◆ PROBLEM TO SOLVE: The listing below should be reproduced precisely, except for its images.
++++ DATA FOR PROCESSING
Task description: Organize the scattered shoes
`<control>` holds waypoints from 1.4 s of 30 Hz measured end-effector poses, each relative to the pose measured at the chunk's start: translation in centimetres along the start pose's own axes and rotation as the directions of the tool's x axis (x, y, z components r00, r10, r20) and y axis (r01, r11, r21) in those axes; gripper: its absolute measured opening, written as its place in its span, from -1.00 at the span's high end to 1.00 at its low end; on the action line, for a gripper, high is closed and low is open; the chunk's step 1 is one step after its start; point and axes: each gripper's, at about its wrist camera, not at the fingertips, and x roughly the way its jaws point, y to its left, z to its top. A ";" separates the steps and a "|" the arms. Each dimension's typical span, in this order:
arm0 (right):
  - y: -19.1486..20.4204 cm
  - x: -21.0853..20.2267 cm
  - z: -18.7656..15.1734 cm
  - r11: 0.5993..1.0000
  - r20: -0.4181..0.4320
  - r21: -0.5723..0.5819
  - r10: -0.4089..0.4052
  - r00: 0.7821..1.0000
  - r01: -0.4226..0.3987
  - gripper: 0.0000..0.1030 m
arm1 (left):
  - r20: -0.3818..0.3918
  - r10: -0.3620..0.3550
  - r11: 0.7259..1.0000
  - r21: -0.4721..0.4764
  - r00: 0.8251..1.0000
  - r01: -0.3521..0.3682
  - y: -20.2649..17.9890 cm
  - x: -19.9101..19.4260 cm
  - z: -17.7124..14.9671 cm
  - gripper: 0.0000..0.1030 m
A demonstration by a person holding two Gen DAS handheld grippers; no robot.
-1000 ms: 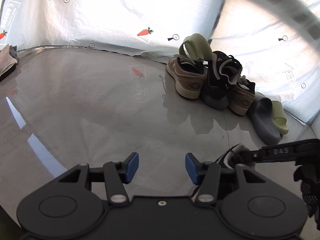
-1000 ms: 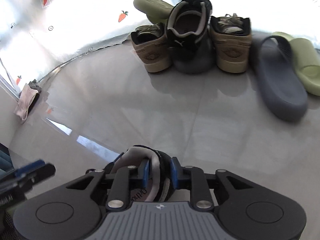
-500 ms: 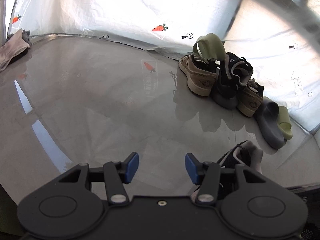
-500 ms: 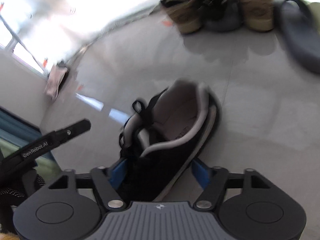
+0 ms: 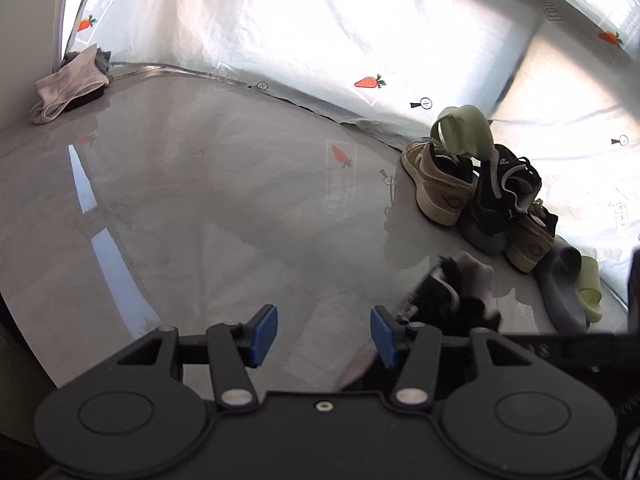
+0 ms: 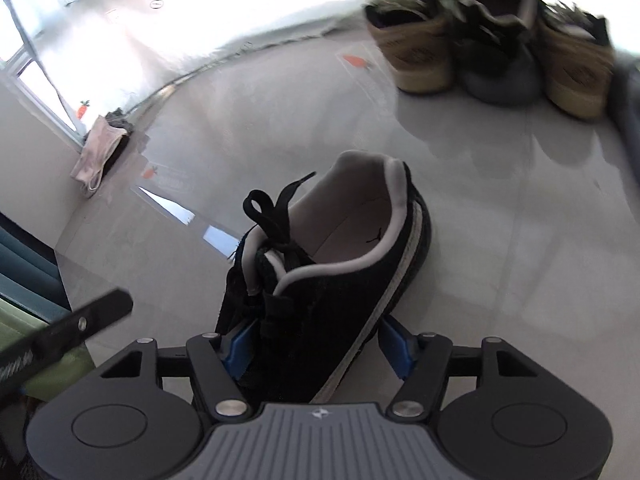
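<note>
- left wrist view: glossy grey floor (image 5: 208,208) runs out to a white plastic sheet (image 5: 320,32) printed with small carrots; a crumpled pale cloth (image 5: 68,88) lies at the far left edge.
- the left gripper (image 5: 324,330) hangs over bare floor with its blue pads (image 5: 262,330) spread wide, released and empty.
- a shoe pile (image 5: 480,192) sits at the far right by the sheet: a tan sneaker (image 5: 440,188) with a green slide (image 5: 464,132) propped on it, a black sneaker on a dark slide, a second tan sneaker, then a grey slide (image 5: 560,288) and another green slide (image 5: 590,288) lying flat.
- a black shoe (image 5: 452,296) shows blurred at the near right, just beyond the right pad.
- right wrist view: the same floor, with the pile blurred at the far right and the cloth at the left.
- the right gripper (image 6: 316,346) is spread apart; the black shoe (image 6: 320,284) lies tilted between its blue pads (image 6: 394,346), heel pointing away. the right pad stands clear of the sole, so it is not clamped.
- a dark bar of the other tool crosses the near left corner.
</note>
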 end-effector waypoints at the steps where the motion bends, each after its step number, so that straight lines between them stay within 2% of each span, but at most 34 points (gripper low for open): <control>1: 0.3 0.4 0.5 1.000 0.002 -0.010 0.003 1.000 -0.003 -0.29 | 0.001 0.001 1.000 0.011 1.000 -0.001 -0.3 0.0 0.1 -0.02; 4: 0.2 0.6 1.2 0.999 -0.005 -0.015 0.031 0.999 -0.031 -0.37 | 0.006 -0.005 1.000 0.031 1.000 0.004 -0.9 0.0 0.3 -0.08; 6: -0.8 -0.5 1.0 0.996 -0.002 0.004 0.086 0.996 -0.086 -0.53 | 0.024 -0.013 0.998 0.065 1.000 0.012 -1.7 0.1 0.9 -0.14; 9: -2.4 -2.8 0.4 0.992 0.079 0.067 0.099 0.992 -0.104 -0.68 | 0.026 -0.055 0.995 0.085 0.998 0.052 -2.8 0.9 1.9 -0.15; 13: -6.8 -6.5 -0.1 0.974 0.188 0.225 -0.010 0.982 -0.033 -0.68 | -0.018 -0.128 0.985 0.112 0.992 0.129 -4.9 3.1 3.7 -0.16; 15: -8.4 -7.8 -0.3 0.959 0.231 0.284 -0.055 0.971 -0.013 -0.68 | -0.041 -0.191 0.963 0.185 0.981 0.196 -7.8 4.9 5.6 -0.15; 17: -10.2 -10.0 -0.9 0.938 0.304 0.346 -0.118 0.945 0.006 -0.69 | -0.033 -0.213 0.950 0.227 0.977 0.215 -9.7 5.9 6.8 -0.15; 19: -11.2 -11.4 -1.6 0.926 0.341 0.376 -0.161 0.926 0.023 -0.69 | -0.028 -0.264 0.934 0.243 0.964 0.262 -12.6 8.0 8.9 -0.15; 23: -13.7 -13.7 -4.0 0.886 0.372 0.458 -0.263 0.890 0.071 -0.75 | -0.028 -0.323 0.911 0.261 0.946 0.319 -16.4 11.4 11.5 -0.15; 25: -14.9 -14.1 -4.9 0.865 0.363 0.494 -0.290 0.885 0.081 -0.76 | -0.035 -0.340 0.897 0.290 0.940 0.335 -18.5 13.4 12.7 -0.15; 27: -16.0 -14.3 -5.5 0.846 0.347 0.526 -0.312 0.884 0.092 -0.76 | -0.056 -0.339 0.881 0.331 0.939 0.338 -21.2 16.4 13.8 -0.16; 31: -17.8 -14.3 -6.0 0.814 0.319 0.570 -0.346 0.882 0.113 -0.76 | -0.075 -0.272 0.878 0.389 0.959 0.279 -23.9 20.9 14.6 -0.15; 33: -18.1 -14.2 -5.7 0.808 0.319 0.576 -0.359 0.877 0.121 -0.76 | -0.069 -0.208 0.891 0.398 0.976 0.219 -24.8 23.7 15.2 -0.15; 36: -18.4 -14.0 -4.9 0.807 0.321 0.574 -0.381 0.867 0.142 -0.76 | -0.049 -0.143 0.910 0.387 0.988 0.151 -24.8 26.0 15.7 -0.15; 39: -18.8 -13.2 -4.0 0.802 0.317 0.578 -0.392 0.863 0.152 -0.76 | -0.057 -0.113 0.911 0.392 0.992 0.127 -25.1 28.5 16.0 -0.14; 40: -18.9 -13.0 -3.9 0.800 0.312 0.580 -0.391 0.866 0.152 -0.76 | -0.061 -0.111 0.911 0.393 0.992 0.126 -25.1 29.0 16.1 -0.11; 42: -19.1 -12.5 -3.6 0.798 0.300 0.583 -0.388 0.872 0.154 -0.76 | -0.044 -0.129 0.901 0.413 0.991 0.136 -25.3 29.3 15.9 0.27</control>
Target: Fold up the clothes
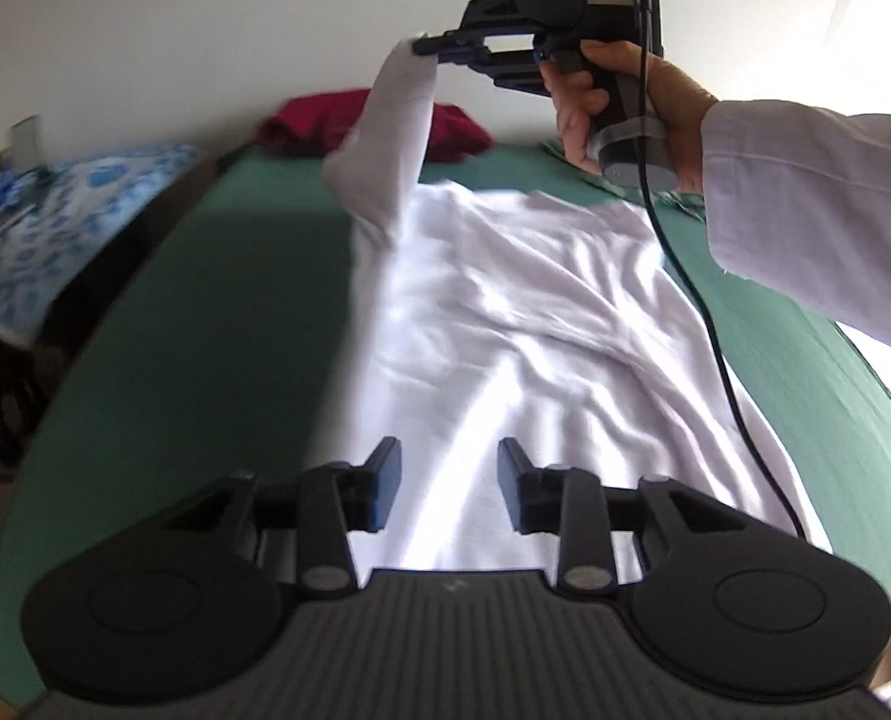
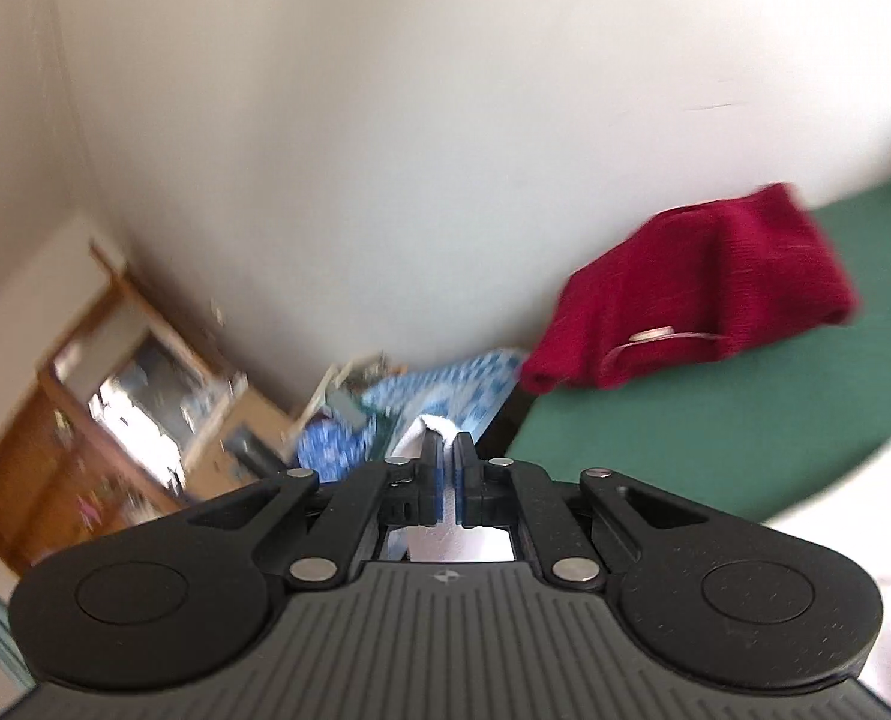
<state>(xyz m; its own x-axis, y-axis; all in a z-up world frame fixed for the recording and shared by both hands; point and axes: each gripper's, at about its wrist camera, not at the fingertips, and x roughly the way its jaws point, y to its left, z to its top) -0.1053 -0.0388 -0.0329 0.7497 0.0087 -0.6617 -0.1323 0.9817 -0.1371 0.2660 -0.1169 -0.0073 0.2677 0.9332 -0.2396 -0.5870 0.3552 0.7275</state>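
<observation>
your right claw [image 1: 421, 48] is clenched on the sleeve of the wrinkled white cotton shirt [image 1: 535, 312] lying on the green bed [image 1: 205, 312]; left claw [image 1: 448, 489] hovers released. next, carry the sleeve across the body.

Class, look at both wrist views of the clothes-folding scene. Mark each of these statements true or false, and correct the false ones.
1. The right gripper pinches a lifted part of the white garment. True.
2. The left gripper is clamped on the cloth. False: its jaws stand apart above the cloth, gripping nothing.
3. The red garment lies on the green surface by the wall. True.
4. The white garment is already folded into a neat square. False: it lies spread out and wrinkled.
</observation>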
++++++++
◆ SOLUTION TO THIS EXERCISE:
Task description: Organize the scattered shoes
`<control>` holds waypoints from 1.4 s of 30 Hz measured end-effector poses, each relative to the pose measured at the chunk's start: translation in centimetres along the start pose's own axes and rotation as the directions of the tool's x axis (x, y, z components r00, r10, r20) and y axis (r01, r11, r21) in those axes; gripper: its absolute measured opening, written as its place in its span, from -1.00 at the span's high end to 1.00 at its low end; on the action line, for a gripper, high is closed and low is open; the chunk's step 1 is one step after its start; point and axes: each gripper's, at about its wrist camera, not at the fingertips, and x roughly the way its jaws point, y to its left, z to its top. A ";" separates the steps and a "|" the arms. Each dimension's typical span, in this order:
arm0 (right):
  - y: -19.1486..20.4204 cm
  - x: -21.0853..20.2267 cm
  - z: -18.7656..15.1734 cm
  - r11: 0.5993..1.0000
  - r20: -0.4181..0.4320
  - r21: -0.5723..0.5819
  - r10: -0.4089..0.4052
  - r00: 0.7821..1.0000
  - r01: -0.4226..0.3987
  - gripper: 0.0000..0.1030 m
arm1 (left):
  - r20: -0.3818..0.3918
  - r10: -0.3620..0.3550
  - r11: 0.7259..1.0000
  - r21: -0.4721..0.4764
  - r00: 0.8251..1.0000
  - r01: -0.3521..0.3682
  - y: -20.2649..17.9890 cm
  - x: -19.9101..19.4260 cm
  - z: -17.7124..14.9671 cm
  - gripper: 0.0000..0.1030 m
A demonstration by a person holding two Gen DAS handheld grippers; no robot.
-1000 ms: 
-1000 ms: 
-500 ms: 
-500 ms: 
+0 ms: 
+0 ms: 
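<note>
- left wrist view: glossy grey floor (image 5: 208,208) runs out to a white plastic sheet (image 5: 320,32) printed with small carrots; a crumpled pale cloth (image 5: 68,88) lies at the far left edge.
- the left gripper (image 5: 324,330) hangs over bare floor with its blue pads (image 5: 262,330) spread wide, released and empty.
- a shoe pile (image 5: 480,192) sits at the far right by the sheet: a tan sneaker (image 5: 440,188) with a green slide (image 5: 464,132) propped on it, a black sneaker on a dark slide, a second tan sneaker, then a grey slide (image 5: 560,288) and another green slide (image 5: 590,288) lying flat.
- a black shoe (image 5: 452,296) shows blurred at the near right, just beyond the right pad.
- right wrist view: the same floor, with the pile blurred at the far right and the cloth at the left.
- the right gripper (image 6: 316,346) is spread apart; the black shoe (image 6: 320,284) lies tilted between its blue pads (image 6: 394,346), heel pointing away. the right pad stands clear of the sole, so it is not clamped.
- a dark bar of the other tool crosses the near left corner.
</note>
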 end-effector waypoints at the steps where the motion bends, each after its step number, so that straight lines between them stay within 2% of each span, but at most 34 points (gripper low for open): <control>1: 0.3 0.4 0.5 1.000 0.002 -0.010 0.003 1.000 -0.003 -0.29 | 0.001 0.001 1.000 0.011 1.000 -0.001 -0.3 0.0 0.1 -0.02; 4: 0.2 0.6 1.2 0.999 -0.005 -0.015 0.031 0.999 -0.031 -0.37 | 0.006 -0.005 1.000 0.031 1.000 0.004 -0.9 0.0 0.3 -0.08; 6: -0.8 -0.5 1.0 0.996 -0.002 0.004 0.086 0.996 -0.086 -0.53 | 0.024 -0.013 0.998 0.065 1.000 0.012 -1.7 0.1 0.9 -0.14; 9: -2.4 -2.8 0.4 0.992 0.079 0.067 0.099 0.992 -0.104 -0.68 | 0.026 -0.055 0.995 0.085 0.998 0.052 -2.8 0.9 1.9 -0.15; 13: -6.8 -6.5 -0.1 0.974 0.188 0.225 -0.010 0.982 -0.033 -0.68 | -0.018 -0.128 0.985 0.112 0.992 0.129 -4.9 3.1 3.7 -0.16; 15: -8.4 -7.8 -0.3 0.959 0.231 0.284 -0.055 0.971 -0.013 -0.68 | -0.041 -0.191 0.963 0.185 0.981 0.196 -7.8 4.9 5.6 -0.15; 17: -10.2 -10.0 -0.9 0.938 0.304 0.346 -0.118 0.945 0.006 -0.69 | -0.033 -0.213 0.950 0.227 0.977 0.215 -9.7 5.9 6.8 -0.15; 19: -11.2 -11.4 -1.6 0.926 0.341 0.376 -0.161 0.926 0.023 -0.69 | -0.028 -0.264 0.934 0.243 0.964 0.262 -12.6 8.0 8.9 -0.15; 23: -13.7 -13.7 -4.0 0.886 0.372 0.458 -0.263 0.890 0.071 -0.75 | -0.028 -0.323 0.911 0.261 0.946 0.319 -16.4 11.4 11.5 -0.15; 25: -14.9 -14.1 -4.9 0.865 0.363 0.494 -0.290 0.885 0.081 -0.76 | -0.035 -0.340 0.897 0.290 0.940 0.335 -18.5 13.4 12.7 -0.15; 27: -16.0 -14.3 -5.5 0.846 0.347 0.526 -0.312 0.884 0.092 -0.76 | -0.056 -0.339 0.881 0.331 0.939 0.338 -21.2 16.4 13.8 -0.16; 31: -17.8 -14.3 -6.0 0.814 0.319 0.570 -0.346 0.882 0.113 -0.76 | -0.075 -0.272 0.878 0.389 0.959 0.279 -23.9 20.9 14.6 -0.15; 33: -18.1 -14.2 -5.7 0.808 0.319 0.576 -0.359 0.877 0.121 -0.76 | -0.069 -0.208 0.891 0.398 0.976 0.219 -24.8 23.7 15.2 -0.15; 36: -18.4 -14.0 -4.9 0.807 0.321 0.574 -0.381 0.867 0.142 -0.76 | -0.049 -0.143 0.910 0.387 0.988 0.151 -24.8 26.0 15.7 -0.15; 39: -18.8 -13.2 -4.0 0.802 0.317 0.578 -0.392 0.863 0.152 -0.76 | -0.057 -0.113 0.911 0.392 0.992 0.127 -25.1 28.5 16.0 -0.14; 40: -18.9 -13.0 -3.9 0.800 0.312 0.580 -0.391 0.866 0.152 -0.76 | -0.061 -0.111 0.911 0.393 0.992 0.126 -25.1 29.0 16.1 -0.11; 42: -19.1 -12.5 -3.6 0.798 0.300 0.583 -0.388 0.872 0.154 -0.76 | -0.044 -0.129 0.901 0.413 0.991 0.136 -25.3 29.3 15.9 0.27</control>
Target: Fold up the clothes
<state>(xyz m; its own x-axis, y-axis; all in a z-up world frame fixed for the recording and shared by both hands; point and axes: each gripper's, at about its wrist camera, not at the fingertips, and x roughly the way its jaws point, y to its left, z to its top) -0.1053 -0.0388 -0.0329 0.7497 0.0087 -0.6617 -0.1323 0.9817 -0.1371 0.2660 -0.1169 -0.0073 0.2677 0.9332 -0.2396 -0.5870 0.3552 0.7275</state>
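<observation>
your right claw [image 1: 421, 48] is clenched on the sleeve of the wrinkled white cotton shirt [image 1: 535, 312] lying on the green bed [image 1: 205, 312]; left claw [image 1: 448, 489] hovers released. next, carry the sleeve across the body.

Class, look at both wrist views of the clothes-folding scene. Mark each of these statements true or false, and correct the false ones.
1. The right gripper pinches a lifted part of the white garment. True.
2. The left gripper is clamped on the cloth. False: its jaws stand apart above the cloth, gripping nothing.
3. The red garment lies on the green surface by the wall. True.
4. The white garment is already folded into a neat square. False: it lies spread out and wrinkled.
</observation>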

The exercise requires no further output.